Muitos desafios. A dinâmica da vida atual exige estudo e dedicação, empenho e amplitude para compreender melhor os momentos pelos quais estamos passando. É certo que uma gama de Espíritos interessados em progredir mais rapidamente tem retornado à Terra, facilitando a disseminação de conceitos e elementos de espiritualidade, embora, nesta verdadeira “salada de frutas” dos dias atuais, com toda a gama de diversidade de entendimentos, seja necessário algum filtro. Nós temos o nosso, que é o edifício kardeciano, o conjunto de princípios/fundamentos legados pelo mestre lionês, num trabalho hercúleo e praticamente solitário (sob o viés físico), contando, é claro, com médiuns intermediários e inteligências desencarnadas que propiciaram o descortino de diversas informações, até então inacessíveis.

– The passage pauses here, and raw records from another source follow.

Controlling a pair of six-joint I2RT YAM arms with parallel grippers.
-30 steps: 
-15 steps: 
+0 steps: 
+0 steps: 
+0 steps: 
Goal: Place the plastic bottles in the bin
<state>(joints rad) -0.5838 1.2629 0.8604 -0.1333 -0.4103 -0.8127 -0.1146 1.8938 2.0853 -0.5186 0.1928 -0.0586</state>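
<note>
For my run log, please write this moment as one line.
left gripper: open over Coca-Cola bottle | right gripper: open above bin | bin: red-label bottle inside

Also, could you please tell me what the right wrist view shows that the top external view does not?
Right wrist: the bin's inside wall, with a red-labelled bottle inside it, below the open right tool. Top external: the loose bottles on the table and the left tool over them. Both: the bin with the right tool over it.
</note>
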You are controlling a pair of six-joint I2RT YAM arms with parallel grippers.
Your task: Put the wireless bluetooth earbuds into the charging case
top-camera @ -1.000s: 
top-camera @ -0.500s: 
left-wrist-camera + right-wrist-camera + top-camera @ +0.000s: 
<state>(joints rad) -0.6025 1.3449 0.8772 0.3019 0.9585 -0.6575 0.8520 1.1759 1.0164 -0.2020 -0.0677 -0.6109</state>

Quando se menciona a “facilitação das relações virtuais” devemos atentar para dois contextos: um, o da aproximação entre os seres, em face da facilidade dos (novos) meios e instrumentos de comunicação, reduzindo as distâncias entre as pessoas; outro, o da artificialização das relações, quando as pessoas se ocultam por detrás dos e-mails ou “nicks”, com praticamente nenhum contato físico ou presencial. No primeiro espectro, vemos como importantíssima a interação propiciada por meio das ferramentas virtuais, possibilitando a realização de tarefas e/ou a celeridade dos resultados, antes impossíveis ou inimagináveis. No segundo, vemos com preocupação a substituição dos afetos e das convivências por experiências ou contextos virtuais, que distanciam as pessoas do mundo real e, em muitas vezes, provocam o aparecimento de dificuldades ou enfermidades, peculiares aos novos tempos.

O Consolador: Como a internet tem auxiliado na divulgação espírita? O que ainda pode ser explorado?

Os especialistas da ABRADE nesta área são praticamente unânimes em apontar uma relativa timidez dos espíritas no uso da internet. Exceto em função do e-mail enquanto ferramenta de divulgação de ações, iniciativas ou eventos espíritas, sobretudo no sentido de que as pessoas possam saber do que está acontecendo e, assim, programar-se para participar, circunstância que tem gerado bons resultados e diminuído os custos de veiculação das atividades, as instituições espíritas ainda concebem os sites (webpages) como se fossem meros endereços de consulta, principalmente para a coleta/uso de mensagens ou textos de caráter doutrinário. Por isto a ABRADE tem procurado disseminar o conceito de “Portal da Comunicação Social Espírita” expresso em seu site e nos demais, pertencentes a entidades espíritas, para que eles sejam, em verdade, portas de entrada em que o indivíduo possa interagir, dinamicamente, recebendo respostas rápidas e dialogando, constantemente, com os responsáveis/colaboradores para o atendimento de suas necessidades. Também pretendemos que nosso endereço seja um dinâmico banco de dados, com projetos e iniciativas que possam ser copiados pelas instituições, desenvolvendo-se ações espíritas nos mais diversos cantos de nosso país, aproveitando as experiências bem-sucedidas e as orientações que esperamos estejam disponíveis para acesso público, a partir, é claro, da própria disponibilização, por parte dos divulgadores/comunicadores, que cedem à ABRADE seus materiais e textos para download.

O Consolador: Suas palavras finais.

Agradecemos a inigualável oportunidade de O Consolador para a difusão das ideias comunicativas e divulgacionais de nossa ABRADE, tendo em vista a respeitabilidade deste meio midiático em nosso meio/movimento espírita e o seu alcance no Brasil e no exterior. Esperamos, ainda, que as ideias expostas nestes diálogos possam atrair novos interessados na difusão do conhecimento espírita, para que possamos formalizar parcerias ou desenvolvermos atividades/projetos conjuntos, os quais têm como destinatário o ser, o Espírito que retorna ao vaso físico com o objetivo de ser feliz, de melhorar-se e, com isso, aprimorar o mundo em que vive.